Retype every line below precisely as it appears.

Information supplied ▸
□ □ □
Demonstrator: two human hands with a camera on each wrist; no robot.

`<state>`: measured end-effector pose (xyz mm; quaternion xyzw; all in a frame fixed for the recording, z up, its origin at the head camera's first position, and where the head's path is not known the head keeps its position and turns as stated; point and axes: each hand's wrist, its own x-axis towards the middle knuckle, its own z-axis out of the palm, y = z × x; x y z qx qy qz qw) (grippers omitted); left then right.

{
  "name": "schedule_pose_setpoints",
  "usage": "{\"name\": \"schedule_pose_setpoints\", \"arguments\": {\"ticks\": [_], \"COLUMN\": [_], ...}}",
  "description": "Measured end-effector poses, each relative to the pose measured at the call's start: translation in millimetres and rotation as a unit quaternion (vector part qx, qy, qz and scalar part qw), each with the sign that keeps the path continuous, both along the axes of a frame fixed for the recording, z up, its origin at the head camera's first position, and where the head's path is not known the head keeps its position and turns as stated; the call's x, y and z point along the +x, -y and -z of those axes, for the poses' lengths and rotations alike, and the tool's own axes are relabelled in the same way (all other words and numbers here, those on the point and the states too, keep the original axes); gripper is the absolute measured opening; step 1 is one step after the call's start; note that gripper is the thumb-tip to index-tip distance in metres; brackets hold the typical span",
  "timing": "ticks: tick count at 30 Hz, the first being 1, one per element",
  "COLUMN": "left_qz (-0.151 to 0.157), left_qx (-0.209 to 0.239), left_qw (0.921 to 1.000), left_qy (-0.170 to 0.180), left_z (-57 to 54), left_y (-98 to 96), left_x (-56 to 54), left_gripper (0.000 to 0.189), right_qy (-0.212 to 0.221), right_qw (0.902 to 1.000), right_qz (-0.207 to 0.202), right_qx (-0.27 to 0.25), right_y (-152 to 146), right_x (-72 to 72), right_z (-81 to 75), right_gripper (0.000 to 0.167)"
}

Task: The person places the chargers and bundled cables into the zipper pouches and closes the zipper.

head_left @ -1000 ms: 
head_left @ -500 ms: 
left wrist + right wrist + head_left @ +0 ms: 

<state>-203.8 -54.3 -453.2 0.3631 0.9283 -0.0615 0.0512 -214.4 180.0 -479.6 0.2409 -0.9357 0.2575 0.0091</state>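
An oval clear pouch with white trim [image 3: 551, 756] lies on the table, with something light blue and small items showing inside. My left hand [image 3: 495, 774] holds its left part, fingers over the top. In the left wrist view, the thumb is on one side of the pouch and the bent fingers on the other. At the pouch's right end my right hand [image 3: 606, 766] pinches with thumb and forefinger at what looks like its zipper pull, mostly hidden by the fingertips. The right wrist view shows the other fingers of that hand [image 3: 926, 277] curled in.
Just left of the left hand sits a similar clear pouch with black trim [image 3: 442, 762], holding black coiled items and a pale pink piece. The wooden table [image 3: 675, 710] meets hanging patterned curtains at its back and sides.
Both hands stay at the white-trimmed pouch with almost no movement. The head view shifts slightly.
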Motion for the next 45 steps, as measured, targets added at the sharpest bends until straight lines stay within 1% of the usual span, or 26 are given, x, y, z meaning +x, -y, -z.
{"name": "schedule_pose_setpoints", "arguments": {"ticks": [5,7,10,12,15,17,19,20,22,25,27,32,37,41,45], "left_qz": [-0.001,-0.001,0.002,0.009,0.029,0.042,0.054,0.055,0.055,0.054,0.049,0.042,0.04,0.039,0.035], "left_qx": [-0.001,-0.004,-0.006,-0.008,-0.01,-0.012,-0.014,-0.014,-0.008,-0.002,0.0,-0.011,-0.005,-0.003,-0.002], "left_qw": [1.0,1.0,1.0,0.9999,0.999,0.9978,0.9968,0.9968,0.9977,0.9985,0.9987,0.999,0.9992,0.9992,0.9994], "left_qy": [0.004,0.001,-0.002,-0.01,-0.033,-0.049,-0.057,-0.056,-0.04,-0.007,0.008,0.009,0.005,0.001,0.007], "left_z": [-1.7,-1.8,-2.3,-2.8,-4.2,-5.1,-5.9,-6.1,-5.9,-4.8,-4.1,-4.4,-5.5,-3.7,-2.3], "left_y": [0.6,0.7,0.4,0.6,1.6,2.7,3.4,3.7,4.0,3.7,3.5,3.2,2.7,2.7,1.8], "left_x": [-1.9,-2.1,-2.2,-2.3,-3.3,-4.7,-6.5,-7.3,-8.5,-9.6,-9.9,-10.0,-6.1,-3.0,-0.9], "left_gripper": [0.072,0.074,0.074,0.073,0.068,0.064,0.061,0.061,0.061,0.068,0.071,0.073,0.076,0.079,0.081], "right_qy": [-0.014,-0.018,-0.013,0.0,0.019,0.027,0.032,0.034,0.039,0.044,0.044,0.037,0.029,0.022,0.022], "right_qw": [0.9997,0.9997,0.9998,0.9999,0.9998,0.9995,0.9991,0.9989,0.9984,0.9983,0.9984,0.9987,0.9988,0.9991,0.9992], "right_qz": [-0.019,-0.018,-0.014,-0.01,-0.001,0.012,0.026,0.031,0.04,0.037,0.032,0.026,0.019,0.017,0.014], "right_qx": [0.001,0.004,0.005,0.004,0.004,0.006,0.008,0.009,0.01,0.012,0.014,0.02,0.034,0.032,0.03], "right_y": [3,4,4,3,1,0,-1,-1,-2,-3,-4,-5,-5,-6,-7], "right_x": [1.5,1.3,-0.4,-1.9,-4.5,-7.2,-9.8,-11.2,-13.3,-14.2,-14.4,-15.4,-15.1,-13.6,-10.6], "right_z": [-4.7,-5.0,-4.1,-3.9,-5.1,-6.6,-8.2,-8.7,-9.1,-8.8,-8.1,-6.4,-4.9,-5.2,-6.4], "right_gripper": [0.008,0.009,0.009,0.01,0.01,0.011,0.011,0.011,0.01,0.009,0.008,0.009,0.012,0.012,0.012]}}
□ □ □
Response to this task ▸
Demonstrator: two human hands with a camera on each wrist; no robot.

`<state>`: measured end-effector pose (xyz mm; quaternion xyzw; all in a frame fixed for the recording, z up, its origin at the head camera's first position, and where the head's path is not known the head keeps its position and turns as stated; point and axes: each hand's wrist, its own x-axis towards the middle knuckle, its own z-axis out of the palm, y = z × x; x y z qx qy qz qw) (grippers omitted); left then right.

{
  "name": "schedule_pose_setpoints",
  "usage": "{\"name\": \"schedule_pose_setpoints\", \"arguments\": {\"ticks\": [_], \"COLUMN\": [_], ...}}",
  "description": "Measured end-effector poses, each relative to the pose measured at the call's start: translation in millimetres and rotation as a unit quaternion (vector part qx, qy, qz and scalar part qw), each with the sign that keeps the path continuous, both along the axes of a frame fixed for the recording, z up, its origin at the head camera's first position, and where the head's path is not known the head keeps its position and turns as stated; the call's x, y and z point along the +x, -y and -z of those axes, for the poses' lengths and rotations alike, and the tool's own axes are relabelled in the same way (all other words and numbers here, those on the point and the states too, keep the original axes); gripper is the absolute measured opening; step 1 is one step after the call's start; note that gripper is the thumb-tip to index-tip distance in metres; brackets hold the typical span",
  "timing": "ticks: tick count at 30 Hz, the first being 1, one per element",
  "COLUMN": "left_qz (-0.151 to 0.157), left_qx (-0.209 to 0.239), left_qw (0.921 to 1.000), left_qy (-0.170 to 0.180), left_z (-57 to 54), left_y (-98 to 96), left_x (-56 to 54), left_gripper (0.000 to 0.189), right_qy (-0.212 to 0.221), right_qw (0.902 to 1.000), right_qz (-0.207 to 0.202), right_qx (-0.27 to 0.25), right_y (-152 to 146), right_x (-72 to 72), right_z (-81 to 75), right_gripper (0.000 to 0.167)"
}

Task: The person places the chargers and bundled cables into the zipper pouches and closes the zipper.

head_left @ -1000 ms: 
head_left @ -500 ms: 
left wrist + right wrist + head_left @ +0 ms: 

<state>-203.8 -54.3 -453.2 0.3631 0.9283 -0.0615 0.0512 -214.4 180.0 -479.6 0.2409 -0.9357 0.2575 0.0091</state>
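An oval clear pouch with white trim [image 3: 551, 756] lies on the table, with something light blue and small items showing inside. My left hand [image 3: 495, 774] holds its left part, fingers over the top. In the left wrist view, the thumb is on one side of the pouch and the bent fingers on the other. At the pouch's right end my right hand [image 3: 606, 766] pinches with thumb and forefinger at what looks like its zipper pull, mostly hidden by the fingertips. The right wrist view shows the other fingers of that hand [image 3: 926, 277] curled in.
Just left of the left hand sits a similar clear pouch with black trim [image 3: 442, 762], holding black coiled items and a pale pink piece. The wooden table [image 3: 675, 710] meets hanging patterned curtains at its back and sides.
Both hands stay at the white-trimmed pouch with almost no movement. The head view shifts slightly.
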Motion for the next 45 steps, as measured, targets added at the sharpest bends until straight lines stay within 1% of the usual span, or 26 are given, x, y, z meaning +x, -y, -z.
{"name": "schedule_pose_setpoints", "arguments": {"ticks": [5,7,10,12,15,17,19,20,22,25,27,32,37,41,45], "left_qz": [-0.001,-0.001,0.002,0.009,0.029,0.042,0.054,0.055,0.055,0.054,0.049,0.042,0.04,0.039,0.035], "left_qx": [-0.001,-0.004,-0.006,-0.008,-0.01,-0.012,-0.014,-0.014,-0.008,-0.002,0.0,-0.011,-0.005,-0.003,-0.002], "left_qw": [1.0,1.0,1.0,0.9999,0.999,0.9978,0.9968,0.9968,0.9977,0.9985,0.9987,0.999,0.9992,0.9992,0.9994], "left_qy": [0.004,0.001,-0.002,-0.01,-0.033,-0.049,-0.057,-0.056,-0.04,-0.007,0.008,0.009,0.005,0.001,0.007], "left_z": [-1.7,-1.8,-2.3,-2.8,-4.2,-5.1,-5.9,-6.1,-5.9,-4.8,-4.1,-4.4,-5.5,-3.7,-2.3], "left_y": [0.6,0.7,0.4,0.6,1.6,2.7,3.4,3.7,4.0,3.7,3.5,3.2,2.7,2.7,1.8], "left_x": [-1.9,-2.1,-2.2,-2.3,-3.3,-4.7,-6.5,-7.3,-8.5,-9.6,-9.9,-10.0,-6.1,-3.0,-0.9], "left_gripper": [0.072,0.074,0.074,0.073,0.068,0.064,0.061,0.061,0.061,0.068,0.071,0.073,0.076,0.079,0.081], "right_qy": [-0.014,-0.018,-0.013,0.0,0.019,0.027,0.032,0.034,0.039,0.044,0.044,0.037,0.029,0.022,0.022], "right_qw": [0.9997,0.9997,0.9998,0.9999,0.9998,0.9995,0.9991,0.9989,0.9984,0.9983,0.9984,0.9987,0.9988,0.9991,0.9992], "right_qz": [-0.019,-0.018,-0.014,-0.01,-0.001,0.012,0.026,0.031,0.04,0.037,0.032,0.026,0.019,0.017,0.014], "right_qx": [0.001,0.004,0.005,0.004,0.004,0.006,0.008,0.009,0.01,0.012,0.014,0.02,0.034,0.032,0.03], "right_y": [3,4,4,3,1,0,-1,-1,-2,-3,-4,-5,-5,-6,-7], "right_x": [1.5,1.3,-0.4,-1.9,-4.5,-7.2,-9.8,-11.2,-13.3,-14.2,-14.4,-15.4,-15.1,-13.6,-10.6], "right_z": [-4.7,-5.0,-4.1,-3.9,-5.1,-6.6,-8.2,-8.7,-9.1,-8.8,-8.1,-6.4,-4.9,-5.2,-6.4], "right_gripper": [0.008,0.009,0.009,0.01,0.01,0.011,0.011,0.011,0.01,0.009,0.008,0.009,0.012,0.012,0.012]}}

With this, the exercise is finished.